DS1 spectrogram: SSA-COMET: Do LLMs Outperform Learned Metrics in Evaluating MT for
  Under-Resourced African Languages?

SSA-COMET: Do LLMs Outperform Learned Metrics in Evaluating MT for Under-Resourced African Languages?

2506.04557

Authors

Senyu Li,Jiayi Wang,Felermino D. M. A. Ali,Colin Cherry,Eleftheria Briakou

Abstract

Evaluating machine translation (MT) quality for under-resourced African languages remains a significant challenge, as existing metrics often suffer from limited language coverage and poor performance in low-resource settings. While recent efforts, such as AfriCOMET, have addressed some of the issues, they are still constrained by small evaluation sets, a lack of publicly available training data tailored to African languages, and inconsistent performance in extremely low-resource scenarios.

In this work, we introduce SSA-MTE, a large-scale human-annotated MT evaluation (MTE) dataset covering 14 African language pairs from the News domain, with over 73,000 sentence-level annotations from a diverse set of MT systems. Based on this data, we develop SSA-COMET and SSA-COMET-QE, improved reference-based and reference-free evaluation metrics.

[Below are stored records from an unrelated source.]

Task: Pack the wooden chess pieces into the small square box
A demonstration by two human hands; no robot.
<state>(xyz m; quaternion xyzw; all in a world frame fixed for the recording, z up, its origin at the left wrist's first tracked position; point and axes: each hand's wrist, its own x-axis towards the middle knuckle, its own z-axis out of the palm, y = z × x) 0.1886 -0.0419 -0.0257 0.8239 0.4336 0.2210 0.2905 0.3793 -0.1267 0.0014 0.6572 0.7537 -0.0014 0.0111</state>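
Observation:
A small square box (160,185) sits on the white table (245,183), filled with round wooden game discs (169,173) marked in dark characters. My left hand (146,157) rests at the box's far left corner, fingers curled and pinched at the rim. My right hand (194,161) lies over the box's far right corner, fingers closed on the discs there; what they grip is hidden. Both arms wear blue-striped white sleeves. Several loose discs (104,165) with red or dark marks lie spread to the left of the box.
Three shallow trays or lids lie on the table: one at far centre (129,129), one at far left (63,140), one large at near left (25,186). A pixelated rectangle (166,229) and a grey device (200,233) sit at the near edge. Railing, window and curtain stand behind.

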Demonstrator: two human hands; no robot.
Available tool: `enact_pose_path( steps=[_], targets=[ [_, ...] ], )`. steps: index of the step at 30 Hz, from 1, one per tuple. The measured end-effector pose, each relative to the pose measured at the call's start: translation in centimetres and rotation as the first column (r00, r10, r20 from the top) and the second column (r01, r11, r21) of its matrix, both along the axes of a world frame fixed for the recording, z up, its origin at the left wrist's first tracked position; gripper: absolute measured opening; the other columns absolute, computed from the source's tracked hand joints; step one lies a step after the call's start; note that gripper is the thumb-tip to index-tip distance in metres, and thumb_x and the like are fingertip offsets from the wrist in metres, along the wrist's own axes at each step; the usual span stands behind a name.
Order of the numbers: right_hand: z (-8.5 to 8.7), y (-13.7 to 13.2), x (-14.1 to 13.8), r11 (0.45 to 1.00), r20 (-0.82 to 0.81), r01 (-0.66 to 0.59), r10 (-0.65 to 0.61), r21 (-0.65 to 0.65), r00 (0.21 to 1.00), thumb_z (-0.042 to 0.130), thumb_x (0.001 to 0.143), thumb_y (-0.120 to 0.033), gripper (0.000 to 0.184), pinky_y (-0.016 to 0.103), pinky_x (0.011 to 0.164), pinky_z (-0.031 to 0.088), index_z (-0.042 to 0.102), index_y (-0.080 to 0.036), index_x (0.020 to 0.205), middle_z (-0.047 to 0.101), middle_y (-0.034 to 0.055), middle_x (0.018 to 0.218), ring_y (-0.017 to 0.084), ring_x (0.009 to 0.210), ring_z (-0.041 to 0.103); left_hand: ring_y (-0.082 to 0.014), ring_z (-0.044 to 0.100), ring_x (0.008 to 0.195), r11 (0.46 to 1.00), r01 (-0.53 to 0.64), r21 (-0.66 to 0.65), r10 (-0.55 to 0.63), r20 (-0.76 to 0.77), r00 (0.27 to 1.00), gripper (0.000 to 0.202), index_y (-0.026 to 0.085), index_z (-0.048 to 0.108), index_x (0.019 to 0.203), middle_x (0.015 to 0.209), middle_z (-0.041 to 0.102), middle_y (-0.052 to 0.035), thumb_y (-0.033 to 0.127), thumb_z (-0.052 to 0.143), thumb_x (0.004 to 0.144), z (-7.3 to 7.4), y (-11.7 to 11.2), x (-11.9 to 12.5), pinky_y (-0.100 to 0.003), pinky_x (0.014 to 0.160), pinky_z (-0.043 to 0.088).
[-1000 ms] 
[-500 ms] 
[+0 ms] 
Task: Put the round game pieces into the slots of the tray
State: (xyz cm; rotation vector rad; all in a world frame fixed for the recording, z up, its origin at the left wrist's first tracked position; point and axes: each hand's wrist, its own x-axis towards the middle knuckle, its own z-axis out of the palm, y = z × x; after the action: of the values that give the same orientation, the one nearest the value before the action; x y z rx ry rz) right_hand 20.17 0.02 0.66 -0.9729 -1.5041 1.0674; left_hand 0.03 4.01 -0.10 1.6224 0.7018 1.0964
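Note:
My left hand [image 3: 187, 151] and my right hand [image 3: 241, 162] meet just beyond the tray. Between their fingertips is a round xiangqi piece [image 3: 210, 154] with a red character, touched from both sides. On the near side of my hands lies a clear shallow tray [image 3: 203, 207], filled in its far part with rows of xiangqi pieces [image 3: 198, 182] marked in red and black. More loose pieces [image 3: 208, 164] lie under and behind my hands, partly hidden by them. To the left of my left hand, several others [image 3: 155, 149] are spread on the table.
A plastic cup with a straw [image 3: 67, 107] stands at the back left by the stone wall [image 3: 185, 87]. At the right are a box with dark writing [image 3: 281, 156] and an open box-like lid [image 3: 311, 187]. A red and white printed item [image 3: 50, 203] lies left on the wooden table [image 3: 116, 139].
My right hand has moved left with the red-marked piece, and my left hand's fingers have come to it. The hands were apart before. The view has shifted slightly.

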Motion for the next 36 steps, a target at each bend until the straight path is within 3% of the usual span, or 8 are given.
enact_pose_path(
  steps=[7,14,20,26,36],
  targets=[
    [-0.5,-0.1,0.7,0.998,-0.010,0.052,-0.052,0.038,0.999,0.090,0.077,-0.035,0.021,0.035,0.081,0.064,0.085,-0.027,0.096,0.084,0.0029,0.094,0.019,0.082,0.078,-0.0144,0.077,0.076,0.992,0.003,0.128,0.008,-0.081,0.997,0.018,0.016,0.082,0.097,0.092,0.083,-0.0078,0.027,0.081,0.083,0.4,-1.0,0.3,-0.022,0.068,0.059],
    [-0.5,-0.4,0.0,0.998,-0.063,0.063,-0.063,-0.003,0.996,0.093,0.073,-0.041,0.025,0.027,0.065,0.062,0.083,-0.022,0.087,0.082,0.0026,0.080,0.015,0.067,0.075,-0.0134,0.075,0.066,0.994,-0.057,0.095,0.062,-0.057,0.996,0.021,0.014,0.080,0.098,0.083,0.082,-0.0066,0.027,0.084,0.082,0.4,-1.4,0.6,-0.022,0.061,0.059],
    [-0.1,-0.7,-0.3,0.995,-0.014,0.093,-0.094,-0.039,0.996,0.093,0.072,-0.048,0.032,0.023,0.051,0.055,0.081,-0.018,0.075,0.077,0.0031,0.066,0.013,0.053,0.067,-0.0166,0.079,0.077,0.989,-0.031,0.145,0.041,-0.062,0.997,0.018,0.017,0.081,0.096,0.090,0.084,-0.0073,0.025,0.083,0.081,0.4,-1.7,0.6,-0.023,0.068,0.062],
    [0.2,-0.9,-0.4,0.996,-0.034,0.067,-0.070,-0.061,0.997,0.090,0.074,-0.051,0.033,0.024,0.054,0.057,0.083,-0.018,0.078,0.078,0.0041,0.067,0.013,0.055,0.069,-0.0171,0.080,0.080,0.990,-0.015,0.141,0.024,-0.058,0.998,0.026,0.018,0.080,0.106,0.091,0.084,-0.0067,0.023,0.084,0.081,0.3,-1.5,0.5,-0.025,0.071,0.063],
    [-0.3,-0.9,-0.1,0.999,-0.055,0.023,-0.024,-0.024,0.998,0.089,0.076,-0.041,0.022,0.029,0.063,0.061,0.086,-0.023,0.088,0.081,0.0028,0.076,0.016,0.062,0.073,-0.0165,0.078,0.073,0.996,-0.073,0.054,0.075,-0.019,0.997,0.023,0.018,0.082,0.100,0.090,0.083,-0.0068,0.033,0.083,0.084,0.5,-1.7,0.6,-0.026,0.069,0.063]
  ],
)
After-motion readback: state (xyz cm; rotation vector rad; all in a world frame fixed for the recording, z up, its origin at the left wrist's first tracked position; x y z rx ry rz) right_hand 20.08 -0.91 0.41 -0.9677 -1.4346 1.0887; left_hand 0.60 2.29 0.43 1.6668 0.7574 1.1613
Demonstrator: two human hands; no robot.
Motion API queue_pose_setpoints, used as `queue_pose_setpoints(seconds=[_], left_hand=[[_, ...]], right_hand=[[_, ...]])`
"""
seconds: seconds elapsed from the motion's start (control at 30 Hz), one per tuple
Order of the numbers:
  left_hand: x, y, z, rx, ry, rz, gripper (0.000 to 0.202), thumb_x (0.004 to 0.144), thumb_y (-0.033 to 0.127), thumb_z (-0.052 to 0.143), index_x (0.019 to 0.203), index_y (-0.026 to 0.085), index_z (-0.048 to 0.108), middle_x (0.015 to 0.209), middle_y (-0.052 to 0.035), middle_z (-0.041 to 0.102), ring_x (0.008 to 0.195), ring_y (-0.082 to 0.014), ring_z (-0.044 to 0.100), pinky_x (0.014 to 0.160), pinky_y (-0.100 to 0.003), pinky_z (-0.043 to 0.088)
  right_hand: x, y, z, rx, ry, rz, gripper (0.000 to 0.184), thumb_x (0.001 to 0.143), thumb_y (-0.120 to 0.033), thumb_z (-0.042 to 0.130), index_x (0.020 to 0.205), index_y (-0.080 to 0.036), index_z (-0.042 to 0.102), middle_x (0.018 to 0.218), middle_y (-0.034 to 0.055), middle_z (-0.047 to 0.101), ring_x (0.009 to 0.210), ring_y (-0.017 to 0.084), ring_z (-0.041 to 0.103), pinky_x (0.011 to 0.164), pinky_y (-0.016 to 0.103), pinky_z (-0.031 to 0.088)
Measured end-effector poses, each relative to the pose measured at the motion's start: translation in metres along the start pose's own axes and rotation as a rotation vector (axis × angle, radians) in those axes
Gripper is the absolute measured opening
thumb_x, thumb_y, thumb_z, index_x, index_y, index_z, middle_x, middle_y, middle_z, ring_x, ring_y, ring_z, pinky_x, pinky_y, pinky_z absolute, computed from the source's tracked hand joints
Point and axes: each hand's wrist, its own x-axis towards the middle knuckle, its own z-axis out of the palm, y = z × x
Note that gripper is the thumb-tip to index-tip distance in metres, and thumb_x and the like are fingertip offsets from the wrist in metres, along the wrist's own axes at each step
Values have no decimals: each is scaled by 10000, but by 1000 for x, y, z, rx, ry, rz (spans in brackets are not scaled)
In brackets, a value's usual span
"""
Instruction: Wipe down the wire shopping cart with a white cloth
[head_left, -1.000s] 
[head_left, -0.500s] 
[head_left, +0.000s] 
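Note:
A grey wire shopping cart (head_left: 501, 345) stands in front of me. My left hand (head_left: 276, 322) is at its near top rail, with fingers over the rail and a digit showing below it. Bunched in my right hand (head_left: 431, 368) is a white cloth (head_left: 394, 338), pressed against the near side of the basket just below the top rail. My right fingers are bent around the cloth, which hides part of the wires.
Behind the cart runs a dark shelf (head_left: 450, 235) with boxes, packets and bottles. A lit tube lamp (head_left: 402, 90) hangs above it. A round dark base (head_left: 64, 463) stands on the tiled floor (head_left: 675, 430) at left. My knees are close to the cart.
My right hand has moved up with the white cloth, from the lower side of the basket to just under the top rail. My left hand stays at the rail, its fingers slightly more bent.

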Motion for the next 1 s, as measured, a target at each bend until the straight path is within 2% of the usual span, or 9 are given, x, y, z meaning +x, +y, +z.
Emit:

We also benchmark prompting-based approaches using state-of-the-art LLMs like GPT-4o, Claude-3.7 and Gemini 2.5 Pro. Our experimental results show that SSA-COMET models significantly outperform AfriCOMET and are competitive with the strongest LLM Gemini 2.5 Pro evaluated in our study, particularly on low-resource languages such as Twi, Luo, and Yoruba.

All resources are released under open licenses to support future research.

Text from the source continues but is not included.